Malachi 2:14-16 makes it clear that God hates divorce. Matthew 5:32-33, 19:4-9, Mark 10:11-12 and Luke 16:18 make is clear that divorce and remarriage is adultery. Romans 7:2-3 and I Corinthians 7:10-11 also contain clear teaching about divorce. How anyone can argue – based on these verses which equate divorce and remarriage with adultery – that God is somehow “okay” is a mystery to the Catholic Church. Many of those who hold these views, however, have simply not read these verses – merely presenting the verses to them is often enough to prove the Catholic viewpoint.


A number of non-Catholics (and even Catholics) are of the opinion that the Catholic Church is hypocritical, condemning divorce but allowing annulments (a similar view exists among some people concerning contraception and NFP). This is based on the faulty understanding that an annulment is a Catholic divorce and breaks the marriage bond.

In the first place, the word annulment is misleading and slightly inaccurate – the correct term is a “decree of nullity”. The word annulment implies that the Church makes a choice and decision to actively annul (i.e. make void) the marriage – this is not what happens. A decree of nullity is a declaration – not that the marriage is now void – but that there never was a marriage in the first place.

The process of obtaining a decree of nullity is designed to test and see if the marriage was correctly celebrated and entered into – if it was not, then no marriage existed in the first place. The tribunal seeks to determine if there are any defects in the sacrament – were the people who entered into the marriage entering into it with full consent and knowledge of what marriage entailed? Did they hold the Catholic view of marriage? Were they psychologically capable of making the vows? Was there any deceit in the marriage, or were there things such as pre-nuptial agreements which pointed towards an acceptance of divorce? Were the two people actually able to marry (or were they already married?)
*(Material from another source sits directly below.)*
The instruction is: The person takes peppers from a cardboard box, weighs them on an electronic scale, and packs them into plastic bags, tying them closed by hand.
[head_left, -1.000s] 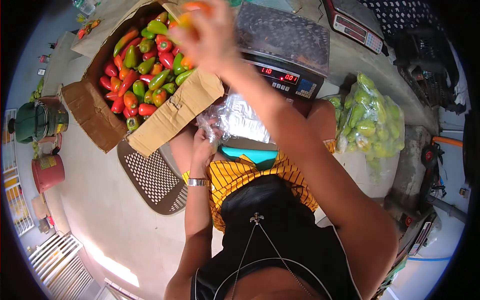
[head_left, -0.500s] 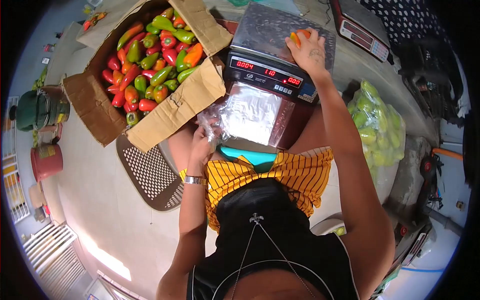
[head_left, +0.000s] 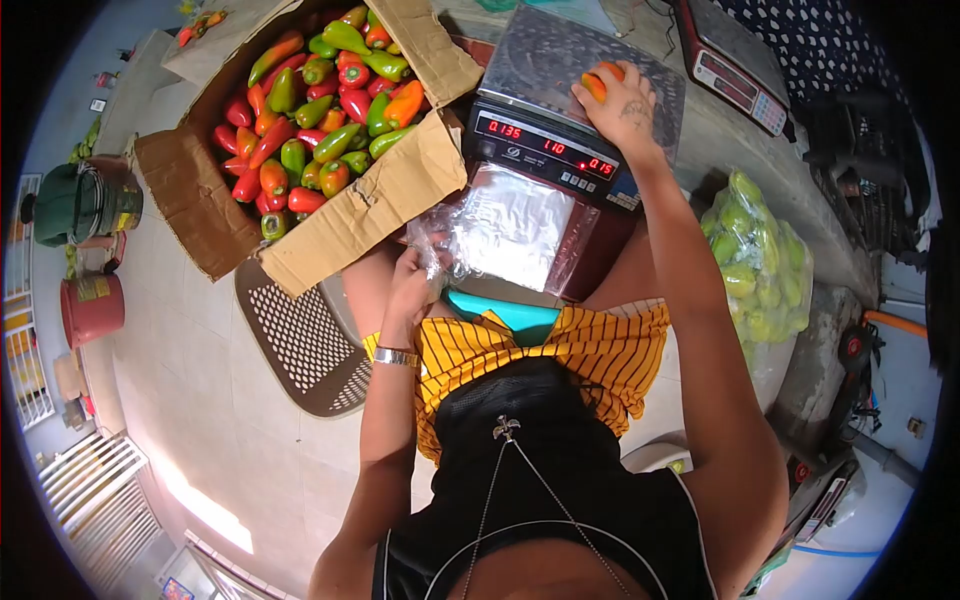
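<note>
My right hand (head_left: 622, 108) is closed over an orange-red pepper (head_left: 599, 80) on the metal plate of a digital scale (head_left: 525, 60). The scale's red display (head_left: 545, 145) reads 0.135, 1.10 and 0.15. Low at the left, my left hand (head_left: 410, 285) grips a crumpled clear plastic bag (head_left: 432, 245). Beside it, a stack of flat clear bags (head_left: 515, 225) lies against the front of the scale. An open cardboard box (head_left: 365, 205) full of red, green and orange peppers (head_left: 330, 110) stands left of the scale.
A knotted bag of pale green vegetables (head_left: 755, 255) sits at the right. Another scale (head_left: 735, 70) stands at the upper right. Under the box is a brown perforated basket (head_left: 300, 330). Farther left are a red bucket (head_left: 93, 310) and a green-covered container (head_left: 75, 205).
The scale's display has gone from 0.004 and 0.00 to 0.135 and 0.15. My right hand stays on the pepper, barely shifted. The whole view has moved slightly.
</note>
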`<state>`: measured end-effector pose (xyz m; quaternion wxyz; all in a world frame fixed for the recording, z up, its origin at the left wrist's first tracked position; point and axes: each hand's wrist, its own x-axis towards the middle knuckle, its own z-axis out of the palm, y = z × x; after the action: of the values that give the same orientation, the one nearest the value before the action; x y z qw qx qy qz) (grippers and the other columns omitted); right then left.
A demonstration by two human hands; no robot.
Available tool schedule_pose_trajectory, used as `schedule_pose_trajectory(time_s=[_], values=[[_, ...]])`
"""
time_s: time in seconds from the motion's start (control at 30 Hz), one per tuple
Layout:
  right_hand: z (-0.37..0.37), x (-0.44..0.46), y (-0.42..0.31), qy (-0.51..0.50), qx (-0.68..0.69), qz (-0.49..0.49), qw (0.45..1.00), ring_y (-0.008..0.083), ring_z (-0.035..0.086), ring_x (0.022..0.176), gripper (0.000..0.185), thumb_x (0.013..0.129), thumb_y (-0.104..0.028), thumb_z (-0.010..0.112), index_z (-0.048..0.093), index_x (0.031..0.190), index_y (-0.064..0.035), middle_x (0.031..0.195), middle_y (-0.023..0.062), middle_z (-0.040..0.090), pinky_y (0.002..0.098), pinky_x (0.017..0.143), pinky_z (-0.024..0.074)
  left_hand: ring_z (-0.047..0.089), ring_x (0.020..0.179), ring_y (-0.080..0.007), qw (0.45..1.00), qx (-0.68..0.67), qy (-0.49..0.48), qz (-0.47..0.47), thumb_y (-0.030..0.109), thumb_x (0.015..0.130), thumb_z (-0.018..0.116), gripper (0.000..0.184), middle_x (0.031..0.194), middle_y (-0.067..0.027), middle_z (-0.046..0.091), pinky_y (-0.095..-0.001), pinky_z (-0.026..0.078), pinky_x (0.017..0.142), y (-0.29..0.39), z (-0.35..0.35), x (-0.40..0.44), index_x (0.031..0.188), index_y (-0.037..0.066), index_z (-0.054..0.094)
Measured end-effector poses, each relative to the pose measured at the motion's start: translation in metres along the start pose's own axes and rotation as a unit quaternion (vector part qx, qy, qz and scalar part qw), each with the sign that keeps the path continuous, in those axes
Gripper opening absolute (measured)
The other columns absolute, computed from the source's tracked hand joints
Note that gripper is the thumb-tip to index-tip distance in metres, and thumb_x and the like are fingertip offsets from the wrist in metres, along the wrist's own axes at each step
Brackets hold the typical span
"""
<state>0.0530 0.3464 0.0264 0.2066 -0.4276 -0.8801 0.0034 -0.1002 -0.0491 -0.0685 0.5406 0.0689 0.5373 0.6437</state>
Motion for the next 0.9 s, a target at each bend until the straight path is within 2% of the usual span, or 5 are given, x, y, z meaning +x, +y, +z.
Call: schedule_pose_trajectory(time_s=[0.33,0.53,0.7,0.83,0.9], values=[[-0.003,-0.002,-0.023,0.038,-0.035,-0.048,0.997,0.0431,0.04,0.137,0.061,0.088,-0.054,0.072,0.068,0.13,-0.01,0.149,0.0225,0.047,0.0573,0.114,0.0301,0.063,0.09,-0.0131,1.0,-0.007,0.001,-0.007,-0.003,0.094,0.063,0.041,0.103,-0.0036,0.067,-0.0252,0.051,0.075,-0.001,0.0,0.0,0.134,0.006,0.062],[-0.007,-0.008,-0.065,0.175,0.025,-0.092,0.98,0.0423,0.044,0.134,0.052,0.086,-0.044,0.076,0.069,0.125,-0.0103,0.143,0.0224,0.05,0.0561,0.112,0.0347,0.063,0.092,-0.0138,1.0,0.025,-0.004,-0.005,-0.005,0.092,0.061,0.043,0.103,-0.004,0.068,-0.0254,0.051,0.077,-0.002,-0.004,0.0,0.134,0.006,0.061],[-0.015,-0.025,-0.165,0.128,0.257,-0.238,0.928,0.0393,0.053,0.127,0.045,0.081,-0.028,0.082,0.068,0.121,-0.0124,0.138,0.0167,0.054,0.0471,0.106,0.0452,0.063,0.089,-0.0128,1.0,-0.012,-0.005,-0.012,-0.005,0.091,0.059,0.041,0.101,-0.0034,0.068,-0.0246,0.05,0.075,0.0,0.005,0.002,0.13,0.006,0.063],[-0.014,-0.035,-0.241,-0.032,0.312,-0.351,0.882,0.0405,0.047,0.135,0.053,0.081,-0.027,0.08,0.066,0.132,-0.0229,0.149,0.0152,0.046,0.0486,0.114,0.041,0.063,0.089,-0.0127,1.0,-0.005,-0.003,-0.005,-0.005,0.092,0.059,0.037,0.101,-0.0035,0.067,-0.0245,0.05,0.073,0.002,0.004,-0.002,0.127,0.006,0.064],[-0.013,-0.035,-0.264,-0.051,0.287,-0.385,0.876,0.0423,0.041,0.139,0.059,0.081,-0.031,0.08,0.064,0.138,-0.028,0.155,0.0143,0.042,0.056,0.118,0.0343,0.063,0.089,-0.013,1.0,-0.002,-0.003,-0.008,-0.005,0.092,0.059,0.038,0.101,-0.004,0.067,-0.0244,0.05,0.072,0.002,0.002,-0.001,0.127,0.005,0.064]])
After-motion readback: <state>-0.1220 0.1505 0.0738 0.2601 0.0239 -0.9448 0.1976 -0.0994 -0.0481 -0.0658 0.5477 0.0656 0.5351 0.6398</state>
As can be imagined there are many things which can happen which would make a marriage void – that is, prevent there from being a marriage in the first place. Marriages never “become void” but it can be discovered that what people thought was a marriage was not.

In order to minimize the potential for prospective spouses to enter into a marriage which is not valid (and also to strengthen the marriage bond) the Catholic Church encourages and requires those wanting to get married to go through various courses and retreats in order to better understand what is required for them. Some couples – after learning the great commitment and devotion required for marriage – choose not to get married at that time, or indeed ever, as they feel they are incapable of it. While this can seem sad, this is much, much better than couples who are not suited being joined together in marriage.

Marriage after death

A very popular phrase spoken by lovers is “I will love you forever” – which is hopefully true, as all people want their spouses to get to Heaven, where everyone loves everyone else! But what many people mean is that they will be married forever – something which is not supported by Church teaching, although is believed by the Mormons.

Marriage is a physical joining of two people into “one flesh” and lasts only until death. It is for this reason that both men and women are allowed to marry again after being widowed – the marriage bond is dissolved on death.

This teaching – in addition to being common sense based on the fact that marriage is a physical union of man and woman (through sexual activity) which makes them one flesh, and we will not have bodies in Heaven until the resurrection of the body – follows the Scriptures. In Mark 12:18-27 Jesus is tested by the Sadducees (who denied the physical resurrection of the body). Here Jesus makes it very clear that men and women are not married in Heaven. Not only is Jesus correcting the Sadducees’ false notions about the resurrection of the body, but is also giving us very important teaching concerning the nature of marriage after death – something that most Mormons conveniently ignore.